▶ _Work required_: Nothing outside the range below should be printed. Output exactly the lines from the line with "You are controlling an" to the line with "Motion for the", both included.

▶ _Records provided_:

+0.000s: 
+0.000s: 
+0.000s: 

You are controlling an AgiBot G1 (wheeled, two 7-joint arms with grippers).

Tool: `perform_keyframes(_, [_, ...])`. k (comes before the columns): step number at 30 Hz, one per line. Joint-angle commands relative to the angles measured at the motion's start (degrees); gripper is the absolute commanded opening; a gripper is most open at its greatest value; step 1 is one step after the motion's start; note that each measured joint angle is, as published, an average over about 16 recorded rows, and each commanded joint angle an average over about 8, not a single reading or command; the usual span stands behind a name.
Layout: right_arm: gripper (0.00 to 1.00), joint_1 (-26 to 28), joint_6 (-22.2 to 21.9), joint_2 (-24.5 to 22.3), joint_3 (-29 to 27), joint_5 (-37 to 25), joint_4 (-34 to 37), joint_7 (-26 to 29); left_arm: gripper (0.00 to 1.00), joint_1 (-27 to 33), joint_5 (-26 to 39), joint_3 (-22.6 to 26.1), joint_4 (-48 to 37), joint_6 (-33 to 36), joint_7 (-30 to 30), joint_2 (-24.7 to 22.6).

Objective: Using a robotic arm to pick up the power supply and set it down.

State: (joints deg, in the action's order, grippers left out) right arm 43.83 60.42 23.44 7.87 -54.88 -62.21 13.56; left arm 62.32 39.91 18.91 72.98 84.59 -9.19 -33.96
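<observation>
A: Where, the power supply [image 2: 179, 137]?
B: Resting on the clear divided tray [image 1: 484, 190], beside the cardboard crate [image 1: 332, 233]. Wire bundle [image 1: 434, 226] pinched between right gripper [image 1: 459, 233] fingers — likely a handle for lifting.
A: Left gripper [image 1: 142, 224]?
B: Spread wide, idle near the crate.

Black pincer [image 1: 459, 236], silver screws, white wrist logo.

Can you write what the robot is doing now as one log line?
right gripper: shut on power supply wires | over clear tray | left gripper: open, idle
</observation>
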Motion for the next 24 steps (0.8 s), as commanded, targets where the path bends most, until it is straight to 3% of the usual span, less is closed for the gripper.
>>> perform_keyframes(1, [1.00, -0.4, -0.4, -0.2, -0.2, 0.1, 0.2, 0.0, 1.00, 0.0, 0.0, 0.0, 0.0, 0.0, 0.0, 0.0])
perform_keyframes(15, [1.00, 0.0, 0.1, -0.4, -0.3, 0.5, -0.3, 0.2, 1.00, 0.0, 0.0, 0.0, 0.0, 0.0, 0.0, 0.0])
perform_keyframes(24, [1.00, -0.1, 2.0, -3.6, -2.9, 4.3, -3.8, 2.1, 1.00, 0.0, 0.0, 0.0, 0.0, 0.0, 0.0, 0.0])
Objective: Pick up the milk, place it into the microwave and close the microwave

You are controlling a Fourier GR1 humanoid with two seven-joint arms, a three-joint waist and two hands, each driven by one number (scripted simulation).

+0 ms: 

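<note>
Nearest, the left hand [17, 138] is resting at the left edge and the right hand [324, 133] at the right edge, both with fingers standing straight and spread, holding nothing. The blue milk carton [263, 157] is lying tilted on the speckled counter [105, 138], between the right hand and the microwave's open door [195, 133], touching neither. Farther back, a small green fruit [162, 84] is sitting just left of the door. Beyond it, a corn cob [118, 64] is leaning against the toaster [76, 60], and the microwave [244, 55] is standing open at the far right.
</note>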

▶ _Answer area_:
You are controlling an AgiBot G1 (wheeled, two 7-joint arms with grippers).

Tool: `perform_keyframes(_, [_, ...])`. k (comes before the columns): step number at 30 Hz, one per line. Joint-angle commands relative to the angles measured at the motion's start (degrees); gripper is the absolute commanded opening; a gripper is most open at its greatest value; step 1 is one step after the motion's start; note that each measured joint angle is, as published, an average over about 16 recorded rows, and each commanded joint angle an average over about 8, not a single reading or command; the usual span stands behind a name.
Layout: right_arm: gripper (0.00 to 1.00), joint_1 (-26 to 28), joint_6 (-22.2 to 21.9), joint_2 (-24.5 to 22.3), joint_3 (-29 to 27), joint_5 (-37 to 25), joint_4 (-34 to 37), joint_7 (-26 to 29); left_arm: gripper (0.00 to 1.00), joint_1 (-27 to 33), joint_5 (-26 to 39), joint_3 (-22.6 to 26.1), joint_4 (-48 to 37), joint_6 (-33 to 36), joint_7 (-30 to 30), joint_2 (-24.7 to 22.6).

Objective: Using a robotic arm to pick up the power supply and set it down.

State: (joints deg, in the action's order, grippers left out) right arm 43.83 60.42 23.44 7.87 -54.88 -62.21 13.56; left arm 62.32 39.91 18.91 72.98 84.59 -9.19 -33.96
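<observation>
A: Where, the power supply [image 2: 179, 137]?
B: Resting on the clear divided tray [image 1: 484, 190], beside the cardboard crate [image 1: 332, 233]. Wire bundle [image 1: 434, 226] pinched between right gripper [image 1: 459, 233] fingers — likely a handle for lifting.
A: Left gripper [image 1: 142, 224]?
B: Spread wide, idle near the crate.

Black pincer [image 1: 459, 236], silver screws, white wrist logo.

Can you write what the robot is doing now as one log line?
right gripper: shut on power supply wires | over clear tray | left gripper: open, idle
</observation>
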Motion for the next 24 steps (0.8 s), as commanded, targets where the path bends most, until it is straight to 3% of the usual span, less is closed for the gripper.

That wraps up the answer.